Keywords: Differential Privacy, Riemannian Manifold, Gaussian Differential Privacy, Renyi Differential Privacy, Hadamard Manifold, Frechet Mean, Symmetric Positive Definite Matrices
TL;DR: Extending differential privacy framework to Hadamard manifolds using exponential-wrapped mechanisms.
Abstract: We extend the Differential Privacy (DP) framework to Hadamard manifolds, the class of complete and simply connected Riemannian manifolds with non-positive sectional curvature. Inspired by the Cartan–Hadamard theorem, we introduce Exponential-Wrapped Laplace and Gaussian mechanisms to achieve $\varepsilon$-DP, $(\varepsilon, \delta)$-DP, Gaussian DP (GDP), and R\'enyi DP (RDP) on these manifolds. Our approach employs efficient, straightforward algorithms that circumvent the computationally intensity Monte Carlo Markov Chain (MCMC) methods.
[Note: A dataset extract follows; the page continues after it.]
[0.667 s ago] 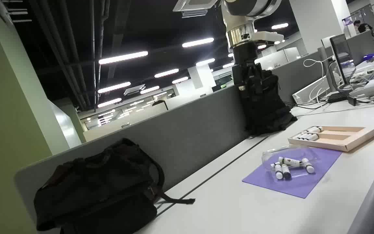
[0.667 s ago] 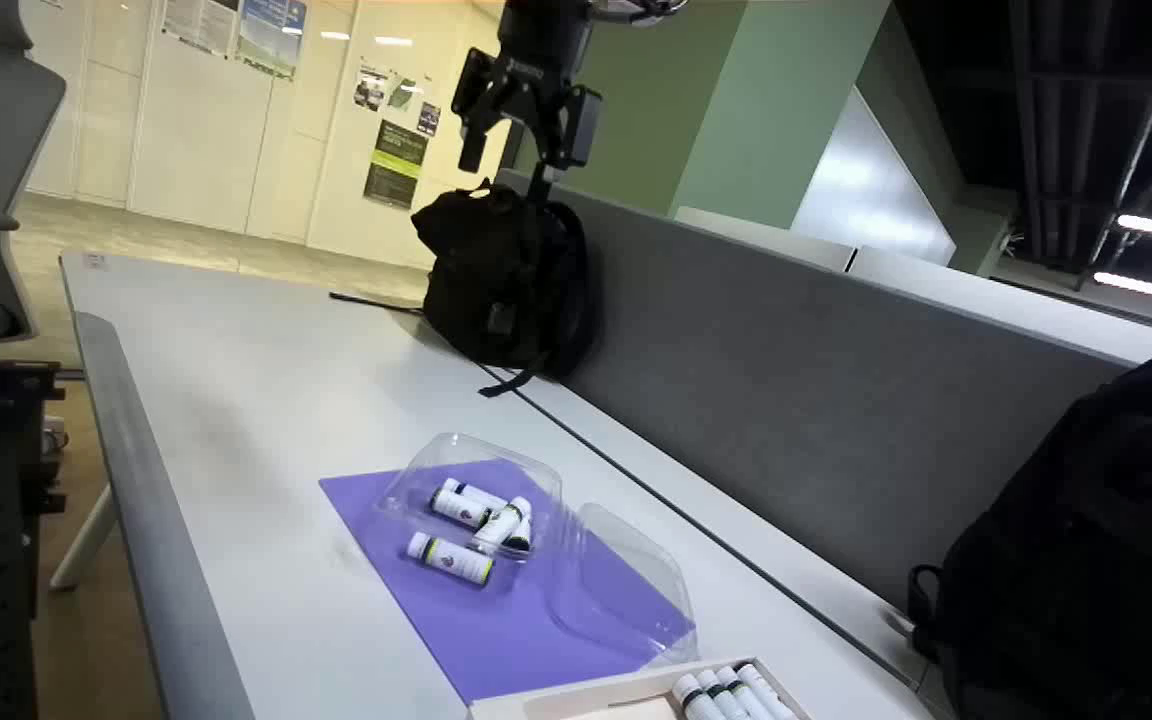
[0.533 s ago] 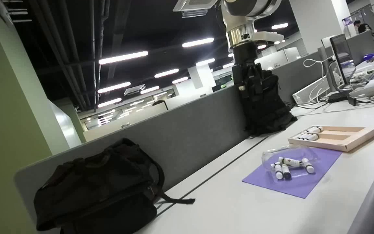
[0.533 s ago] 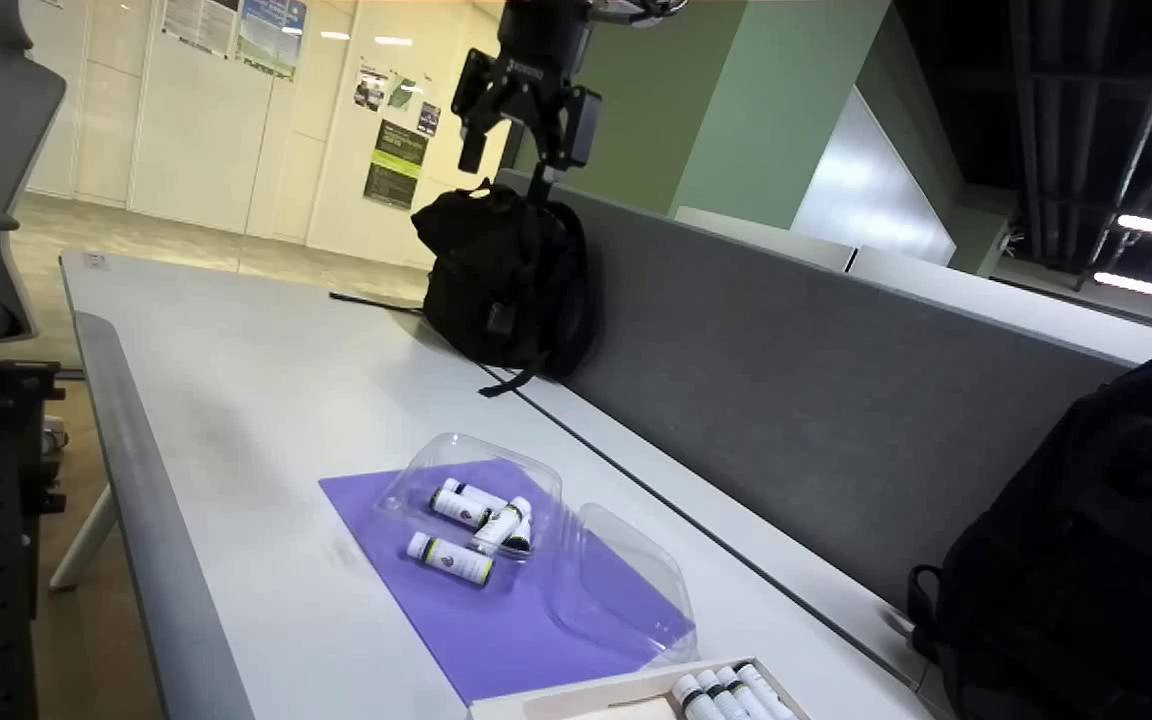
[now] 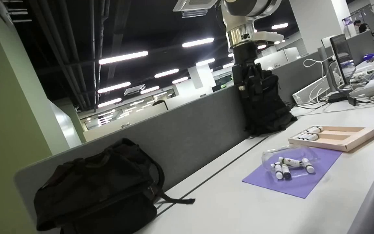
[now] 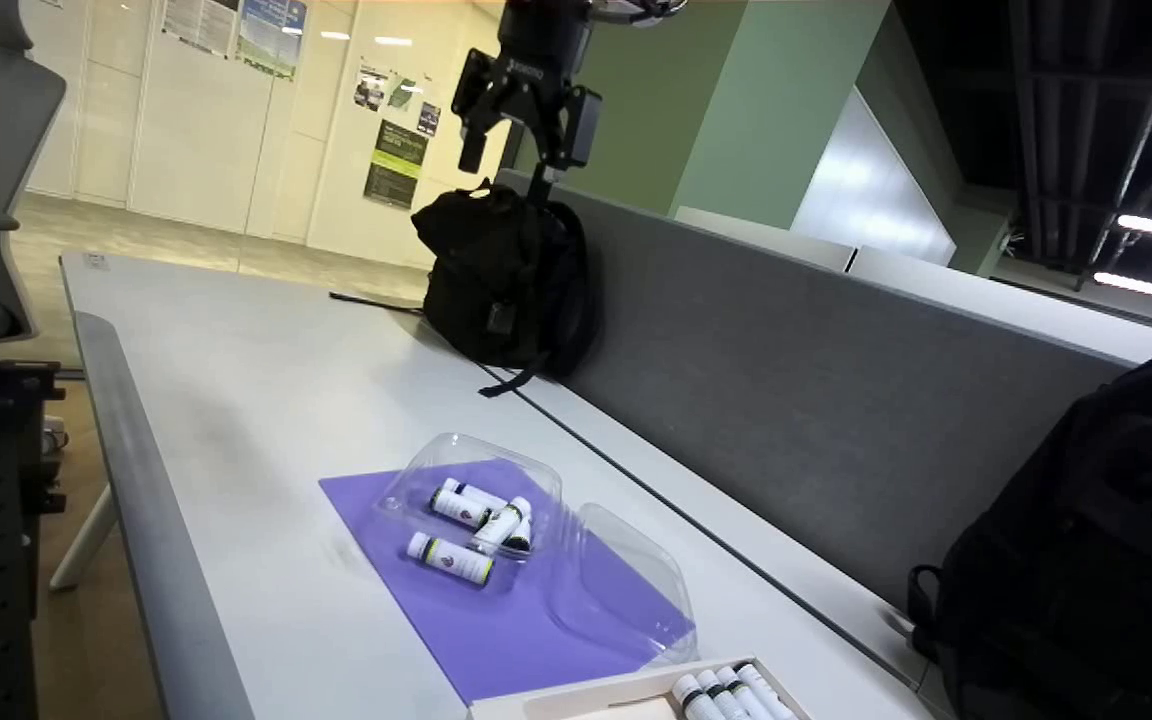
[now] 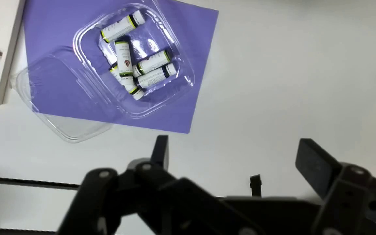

This work is the first to extend $(\varepsilon, \delta)$-DP, GDP, and RDP to Hadamard manifolds. We further demonstrate the effectiveness of our methodology through simulations on the space of Symmetric Positive Definite Matrices, a frequently used Hadamard manifold in statistics. Our findings reveal that our Exponential-Wrapped mechanisms surpass traditional MCMC-based approaches, which require careful tuning and extensive diagnostics, in both performance and ease of use. Additionally, our methods achieve comparable utility to the Riemannian Laplace mechanism with enhanced utility for smaller privacy budgets ($\varepsilon$) and operate orders of magnitude faster computationally.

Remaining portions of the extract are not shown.